If you were to look at all the costs and fees it takes to run your investments, you would cry. From transaction, custody, reporting and administration costs to banking, management, advisory and performance fees, it is just all a bit much. And those are just the direct costs. There are many more indirect, hidden or implied fees and I would estimate that it costs more than 5% to run an effective investment strategy. And before you say, well with my robo-advisor at Nutmeg I only pay 0.50%, remember the old adage: you get what you pay for.

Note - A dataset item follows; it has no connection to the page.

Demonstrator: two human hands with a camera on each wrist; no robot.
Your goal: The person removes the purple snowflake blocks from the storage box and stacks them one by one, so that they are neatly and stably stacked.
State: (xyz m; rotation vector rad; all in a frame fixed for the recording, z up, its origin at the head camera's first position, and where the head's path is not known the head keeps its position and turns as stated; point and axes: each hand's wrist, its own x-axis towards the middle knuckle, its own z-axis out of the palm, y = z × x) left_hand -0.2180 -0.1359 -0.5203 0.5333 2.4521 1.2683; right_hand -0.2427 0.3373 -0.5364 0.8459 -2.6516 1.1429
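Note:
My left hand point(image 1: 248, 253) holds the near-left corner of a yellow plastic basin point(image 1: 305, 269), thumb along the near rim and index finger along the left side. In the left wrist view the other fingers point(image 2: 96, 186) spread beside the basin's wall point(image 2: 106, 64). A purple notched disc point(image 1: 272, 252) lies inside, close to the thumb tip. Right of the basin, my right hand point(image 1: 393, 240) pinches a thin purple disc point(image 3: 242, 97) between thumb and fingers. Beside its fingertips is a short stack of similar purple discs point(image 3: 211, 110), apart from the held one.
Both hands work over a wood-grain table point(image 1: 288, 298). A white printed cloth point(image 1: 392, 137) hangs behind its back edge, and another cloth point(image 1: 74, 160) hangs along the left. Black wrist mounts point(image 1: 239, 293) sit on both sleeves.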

Here is the thing, a stock and bond portfolio that I can run from my home these days is just that: a hobby. And yes, you can do that for next to nothing these days. I can also go to the park and pay £8.50 to play tennis for an hour, but that doesn’t make me a professional tennis player. To be a professional investor, you need to know your way around capital markets. You need to use margin, leverage and scale to operate on the efficient frontier. You will invest in hedge funds, trade commodities, and be able to transact in the private markets (debt and equity). All of these things require expertise, technology and an efficient business infrastructure, none of which comes cheap.
But ignorance is bliss and all we really care about is our net return. If someone delivers investment returns of 70%, I am very happy to pay them 20% in fees. If someone produces 1% and I am paying more than 2% in management and performance fees, I move on. And that’s the thing about this industry, everything is relative, everything has a price, and no one does you any favours. So how can we make sure that we don’t overpay for the things we do?
It’s as simple as one, two, three (sorry couldn’t resist the nursery rhyme). First, you need to figure out what you want and by that I mean, how actively do you want to get involved? If speculating, trading or picking stocks is your thing then go for it and find a good (cheap) on-line broker platform (like IG Index) and start trading away. The costs are low, you can trade any market and the whole thing is pretty efficient.
Two, you can go to a wealth manager. There are many different choices from family offices, to private banks and asset managers. The key is adapting the services to your needs. In other words, if you don’t need a daily phone-call, lombard lending, or mortgage services you can choose a more appropriate (cheaper) provider. Finally, get a second opinion. Most of us don’t understand half of the things that the average investment professional will throw our way. Which is why you need someone with expertise that you can trust and who can discern whether you are making the right choice. All else is random anyway. Simples, as the Meerkat would say.